The McKenna decision spans some 187 paragraphs and is required reading on the applicable factors on a class action certification motion. With respect to the jurisdictional issue, Justice Strathy confirms that the Van Breda test modified the overall analytical approach to determining jurisdiction over non-resident defendants. In McKenna, the issue of whether the Class should include persons outside the jurisdiction was subsumed into two sub-issues:
1) Jurisdiction simpliciter: whether the court has jurisdiction over all or some of the defendants; and
2) Class actions: whether the court should extend its jurisdiction to adjudicate on the claims of class members outside the jurisdiction who do not opt out of the class action. (McKenna, at para.85-86)
The plaintiffs argued for an “international class”, citing a line of Ontario authorities certifying actions encompassing class members who were resident in other provinces and countries. Relying on Van Breda, the Gammon defendants countered that in lieu of presence-based or consent-based jurisdiction over non-resident class members, the court should decline to assume jurisdiction:
“ While the Van Breda test applies to the determination of the court’s jurisdiction in both the usual form of action and a class action, the defendants say that the test for the exercise of the court’s jurisdiction is modified where the issue is the court’s jurisdiction not over a non-resident defendant, but over a non-resident class member or what the defendants describe as a “passive, absentee plaintiff.” The defendants say that in such cases, the further issue is the connection between the forum and the foreign class members and any unfairness to such persons if the court declines jurisdiction: McNaughton Automotive Ltd. v. Co-Operators General Insurance Co., above, at paras. 24-25.

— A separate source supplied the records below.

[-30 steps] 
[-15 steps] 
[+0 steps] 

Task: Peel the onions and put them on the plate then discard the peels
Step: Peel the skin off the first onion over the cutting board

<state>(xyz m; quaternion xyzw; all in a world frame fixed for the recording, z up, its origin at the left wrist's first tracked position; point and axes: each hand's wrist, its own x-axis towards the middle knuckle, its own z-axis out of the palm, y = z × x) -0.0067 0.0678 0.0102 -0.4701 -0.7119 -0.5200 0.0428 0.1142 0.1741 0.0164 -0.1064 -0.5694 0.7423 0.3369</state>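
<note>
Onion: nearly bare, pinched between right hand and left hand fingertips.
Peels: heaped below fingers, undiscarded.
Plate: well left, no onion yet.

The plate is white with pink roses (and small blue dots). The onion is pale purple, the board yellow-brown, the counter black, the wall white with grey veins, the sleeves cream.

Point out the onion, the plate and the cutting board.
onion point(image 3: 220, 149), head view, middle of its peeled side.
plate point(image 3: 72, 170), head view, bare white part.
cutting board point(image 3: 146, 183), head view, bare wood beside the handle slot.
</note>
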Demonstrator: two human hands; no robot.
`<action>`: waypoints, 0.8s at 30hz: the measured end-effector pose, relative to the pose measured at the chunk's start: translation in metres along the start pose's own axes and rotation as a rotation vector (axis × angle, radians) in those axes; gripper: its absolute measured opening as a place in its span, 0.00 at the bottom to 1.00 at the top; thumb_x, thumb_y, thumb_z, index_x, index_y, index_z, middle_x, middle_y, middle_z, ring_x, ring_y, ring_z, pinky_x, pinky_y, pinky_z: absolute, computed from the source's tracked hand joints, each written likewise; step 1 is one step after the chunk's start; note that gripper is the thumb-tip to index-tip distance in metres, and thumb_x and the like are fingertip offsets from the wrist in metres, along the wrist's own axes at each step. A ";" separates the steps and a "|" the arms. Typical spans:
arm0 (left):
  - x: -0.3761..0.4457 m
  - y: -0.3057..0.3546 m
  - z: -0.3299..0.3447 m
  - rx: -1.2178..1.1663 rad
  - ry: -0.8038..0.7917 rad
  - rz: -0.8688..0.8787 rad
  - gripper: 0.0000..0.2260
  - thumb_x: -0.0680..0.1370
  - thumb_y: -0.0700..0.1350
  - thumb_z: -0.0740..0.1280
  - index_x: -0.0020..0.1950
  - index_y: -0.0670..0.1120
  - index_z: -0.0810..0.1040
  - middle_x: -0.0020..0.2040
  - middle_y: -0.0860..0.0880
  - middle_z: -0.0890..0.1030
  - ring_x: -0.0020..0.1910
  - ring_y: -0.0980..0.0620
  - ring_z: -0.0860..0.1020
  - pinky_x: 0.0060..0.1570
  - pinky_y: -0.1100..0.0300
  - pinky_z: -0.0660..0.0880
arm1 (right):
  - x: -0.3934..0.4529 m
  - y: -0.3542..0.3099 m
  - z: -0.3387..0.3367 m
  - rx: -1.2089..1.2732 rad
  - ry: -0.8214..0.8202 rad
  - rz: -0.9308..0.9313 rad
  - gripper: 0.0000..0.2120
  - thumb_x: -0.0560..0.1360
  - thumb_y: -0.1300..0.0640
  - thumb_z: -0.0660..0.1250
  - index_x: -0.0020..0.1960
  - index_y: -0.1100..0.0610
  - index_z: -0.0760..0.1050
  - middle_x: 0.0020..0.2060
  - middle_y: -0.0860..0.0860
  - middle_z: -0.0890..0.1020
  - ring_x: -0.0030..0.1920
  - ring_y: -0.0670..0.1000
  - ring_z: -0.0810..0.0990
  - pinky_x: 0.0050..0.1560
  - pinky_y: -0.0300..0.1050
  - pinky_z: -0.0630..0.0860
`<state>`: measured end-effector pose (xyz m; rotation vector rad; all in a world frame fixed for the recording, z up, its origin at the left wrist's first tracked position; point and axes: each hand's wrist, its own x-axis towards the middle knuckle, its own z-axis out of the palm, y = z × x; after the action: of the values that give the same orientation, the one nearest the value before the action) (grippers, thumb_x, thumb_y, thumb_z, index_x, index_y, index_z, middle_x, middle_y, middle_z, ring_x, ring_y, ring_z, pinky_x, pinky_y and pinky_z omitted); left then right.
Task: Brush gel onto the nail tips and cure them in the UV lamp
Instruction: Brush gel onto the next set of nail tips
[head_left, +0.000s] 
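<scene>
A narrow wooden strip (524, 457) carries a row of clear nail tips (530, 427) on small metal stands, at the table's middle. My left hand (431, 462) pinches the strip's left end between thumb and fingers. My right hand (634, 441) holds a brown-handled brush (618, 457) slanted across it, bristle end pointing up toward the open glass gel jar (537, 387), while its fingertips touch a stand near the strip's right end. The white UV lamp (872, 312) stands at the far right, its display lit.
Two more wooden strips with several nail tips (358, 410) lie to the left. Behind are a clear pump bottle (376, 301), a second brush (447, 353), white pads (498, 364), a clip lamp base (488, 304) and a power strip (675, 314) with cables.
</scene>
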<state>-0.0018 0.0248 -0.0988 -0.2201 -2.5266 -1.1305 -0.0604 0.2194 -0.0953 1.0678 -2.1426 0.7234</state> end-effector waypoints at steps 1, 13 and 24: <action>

 In this case, the defendants say, there is no connection between Ontario and the non-resident members of the Class. Gammon is incorporated in Quebec, based in Nova Scotia and has its mining operations in Mexico. They say that the only connections between the claims in this action and Ontario are the filing of the Prospectus with the Ontario Securities Commission and the distribution of various public statements of Gammon in accordance with Ontario securities law.
 The defendants say that the court must also consider whether a judgment of this court will be recognized and enforced in courts outside Ontario and, most important from their perspective, whether a judgment will be considered to be binding against non-resident shareholders and given preclusive effect in their “home” jurisdictions. In the absence of a real and substantial connection between Ontario and the claims of purchasers of Gammon shares in New York or Manitoba, for example, would the courts of those jurisdictions treat an Ontario judgment as precluding an action in their jurisdictions? See: Canada Post Corp. v. Lépine, 2009 SCC 16 (CanLII),  1 S.C.R. 549; Englund v. Pfizer Canada Inc.,  S.J. No. 9 (Q.B.); Currie, above. If not, then the defendants run the risk that Class Members who have not opted out may be free to take a second bite at the defendant in their “home” jurisdictions if they are dissatisfied with the result in this action.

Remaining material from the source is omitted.